O senhor se considera afrodescendente?

No mês em que se comemoram os 200 anos da Revolução de Maio, não quero que uma notícia passe escondida entre os festejos: este ano, pela primeira vez desde 1887, um censo nacional se ocupará de recolher informações sobre a população afrodescendente na Argentina.

Parece brincadeira, mas enquanto estatísticas extra-oficiais apontam que quase dois milhões de argentinos possuem raízes africanas, oficialmente não se sabe quantos negros há no país e boa parte da população continua acreditando que não há nenhum.

Nem sempre foi assim.

De acordo com o censo de 1778, a população argentina de origem africana chegava a 30% (em Buenos Aires a relação chegou a ser de cinco negros para um branco).

A proporção se manteve no censo de 1810, porém caiu para 25% em 1838. Em 1887 apareceu reduzida a míseros 2%! Depois dessa data, não há mais dados oficiais.

O que aconteceu?

Os historiadores tentam explicar o “desaparecimento” dos afro argentinos em função de sua participação em todas as guerras do século XIX. Eles foram “carne de canhão”, como se diz aqui, durante as invasões inglesas de 1806-1807; cruzaram os Andes integrando o Exército Libertador de San Martin e participaram de diversas guerras internas.

Por fim, foram dizimados durante a Guerra do Paraguai. Os que resistiram teriam morrido durante a epidemia de febre amarela que assolou Buenos Aires em 1871. Ou migrado para o Uruguai.

Meu namorado me contou que durante sua infância, nas comemorações da Pátria, as professoras pintavam de preto o rosto de algumas crianças para representar os negros que, “um dia”, haviam existido no país. Hoje isso não precisa mais ser feito.

Basta sair para a rua. E ver. Mas não é tão simples assim. Para o antropólogo Pablo Círio, assim como os censos são um recorte cultural e ideológico, nossa mirada também. “Uma pessoa não olha naturalmente, olha condicionado pela educação, por fatores históricos, por interesses, por silêncios. O argentino não esta preparado para ver os negros”, afirmou recentemente ao jornal Página 12.

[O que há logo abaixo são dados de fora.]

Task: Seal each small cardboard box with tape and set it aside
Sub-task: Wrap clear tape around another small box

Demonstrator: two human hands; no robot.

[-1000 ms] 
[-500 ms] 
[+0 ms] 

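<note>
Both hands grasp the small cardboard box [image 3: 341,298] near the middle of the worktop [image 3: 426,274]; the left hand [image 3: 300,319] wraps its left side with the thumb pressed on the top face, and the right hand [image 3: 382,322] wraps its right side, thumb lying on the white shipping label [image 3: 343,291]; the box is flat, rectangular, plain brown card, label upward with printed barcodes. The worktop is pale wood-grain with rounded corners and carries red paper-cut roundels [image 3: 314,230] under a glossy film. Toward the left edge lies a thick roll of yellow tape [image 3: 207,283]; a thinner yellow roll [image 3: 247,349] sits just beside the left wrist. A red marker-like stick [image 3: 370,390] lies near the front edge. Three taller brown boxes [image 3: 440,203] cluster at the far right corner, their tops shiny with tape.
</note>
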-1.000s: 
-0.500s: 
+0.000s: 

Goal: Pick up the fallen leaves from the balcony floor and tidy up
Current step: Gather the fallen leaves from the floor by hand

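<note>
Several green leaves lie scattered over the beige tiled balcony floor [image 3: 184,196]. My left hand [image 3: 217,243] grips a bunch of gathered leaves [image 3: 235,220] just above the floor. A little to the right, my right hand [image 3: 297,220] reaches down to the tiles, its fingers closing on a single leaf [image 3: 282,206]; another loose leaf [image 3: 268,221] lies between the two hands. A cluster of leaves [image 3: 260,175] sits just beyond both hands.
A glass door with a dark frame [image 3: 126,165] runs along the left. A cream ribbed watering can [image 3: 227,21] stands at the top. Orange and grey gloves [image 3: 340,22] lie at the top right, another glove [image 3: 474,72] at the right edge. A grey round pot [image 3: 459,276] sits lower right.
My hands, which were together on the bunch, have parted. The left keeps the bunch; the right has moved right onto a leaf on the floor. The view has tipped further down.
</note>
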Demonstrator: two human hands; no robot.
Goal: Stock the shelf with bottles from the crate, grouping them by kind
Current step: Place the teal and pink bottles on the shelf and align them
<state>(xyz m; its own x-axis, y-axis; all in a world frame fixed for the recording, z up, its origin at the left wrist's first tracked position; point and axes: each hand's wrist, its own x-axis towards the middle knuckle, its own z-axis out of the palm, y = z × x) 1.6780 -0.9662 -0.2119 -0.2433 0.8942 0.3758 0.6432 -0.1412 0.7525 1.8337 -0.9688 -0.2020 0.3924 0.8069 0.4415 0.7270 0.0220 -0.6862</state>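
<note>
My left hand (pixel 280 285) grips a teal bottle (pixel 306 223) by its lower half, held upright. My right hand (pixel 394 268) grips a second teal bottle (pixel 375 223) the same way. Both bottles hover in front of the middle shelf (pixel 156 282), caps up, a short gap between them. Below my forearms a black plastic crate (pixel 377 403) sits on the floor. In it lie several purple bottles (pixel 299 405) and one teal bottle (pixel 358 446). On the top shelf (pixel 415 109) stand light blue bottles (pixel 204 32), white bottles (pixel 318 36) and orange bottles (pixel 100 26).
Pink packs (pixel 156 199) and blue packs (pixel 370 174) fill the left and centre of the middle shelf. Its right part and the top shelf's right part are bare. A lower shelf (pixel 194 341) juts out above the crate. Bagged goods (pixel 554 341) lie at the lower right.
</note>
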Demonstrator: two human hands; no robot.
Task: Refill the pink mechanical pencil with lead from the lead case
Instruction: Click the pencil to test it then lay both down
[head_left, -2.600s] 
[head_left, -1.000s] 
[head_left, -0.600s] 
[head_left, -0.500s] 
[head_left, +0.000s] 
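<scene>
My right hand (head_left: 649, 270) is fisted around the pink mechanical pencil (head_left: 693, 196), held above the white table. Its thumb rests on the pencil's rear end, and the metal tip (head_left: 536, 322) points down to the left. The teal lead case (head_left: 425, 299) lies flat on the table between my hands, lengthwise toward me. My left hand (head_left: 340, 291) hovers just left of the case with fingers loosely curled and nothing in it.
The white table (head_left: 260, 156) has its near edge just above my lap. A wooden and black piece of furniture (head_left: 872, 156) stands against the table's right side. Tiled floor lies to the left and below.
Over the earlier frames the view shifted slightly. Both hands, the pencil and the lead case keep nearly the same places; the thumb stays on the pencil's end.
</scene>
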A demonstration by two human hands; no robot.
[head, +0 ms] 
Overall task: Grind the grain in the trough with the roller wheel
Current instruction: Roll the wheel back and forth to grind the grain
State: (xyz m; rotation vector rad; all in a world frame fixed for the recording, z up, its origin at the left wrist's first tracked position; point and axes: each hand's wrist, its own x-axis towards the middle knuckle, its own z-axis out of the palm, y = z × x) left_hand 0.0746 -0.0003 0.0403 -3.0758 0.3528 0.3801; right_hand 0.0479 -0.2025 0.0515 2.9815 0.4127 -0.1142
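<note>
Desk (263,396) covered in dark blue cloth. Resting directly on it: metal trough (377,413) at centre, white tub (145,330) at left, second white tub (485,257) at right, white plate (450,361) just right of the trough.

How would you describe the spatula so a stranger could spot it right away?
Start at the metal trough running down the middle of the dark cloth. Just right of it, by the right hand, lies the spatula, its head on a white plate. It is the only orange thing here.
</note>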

Ele diz que muita gente aqui, quando vê um negro, pensa que é brasileiro ou uruguaio. Nunca imagina que seja um “afroportenho”, descendente de escravos.

Pelas ruas, também se vê hoje muitos “outros negros”, vindos do Equador, Republica Dominicana e Haiti. E, mais recentemente, um número crescente de africanos, especialmente do Senegal, Mali e Nigéria, reforçada nos últimos anos após o endurecimento das políticas migratórias dos países europeus.

Uma boa e saudável aproximação com outras culturas e raças é a arte. E Buenos Aires anda com uma nutrida agenda afro. Chamadas de candombe aos domingos; festas bacanas como a Afrolunes, grupos de percussão como os Negros de Miercoles; aulas de instrumentos de nomes estranhos como Djembe, Doun Doun e Sang Bang; dança de orixás, classes de batucada brasileira e ritmos afrocubanos. Ufa!

A movida toda, bem como textos de primeira qualidade sobre questões de raça, música e arte podem ser encontrados na excelente revista Quilombo ou no Instituto Nacional contra Discriminação, a Xenofobia e o Racismo (http://www.revistaquilombo.com.ar/ e http://www.inadi.gov.ar/).

Para completar, o Museu Casa Carlos Gardel está com uma exposição chamada “A História Negra do Tango”, que resgata a relação que teve esta população com o ritmo mais famoso do país. Entre os mais conhecidos interpretes locais de origem africana estão Guillermo Barbieri e José “el negro” Ricardo, que foram guitarristas de Carlos Gardel.

Termino, claro, com uma história de Jorge Luis Borges. Dizem que lá pela década de 20, um dia ele chegou em casa e contou a sua mãe que havia estado com “compadritos” e que estes o tinham convidado para comer. A mãe, então, responde: espero que não tenha sido assado, essa porcaria que comem os escravos.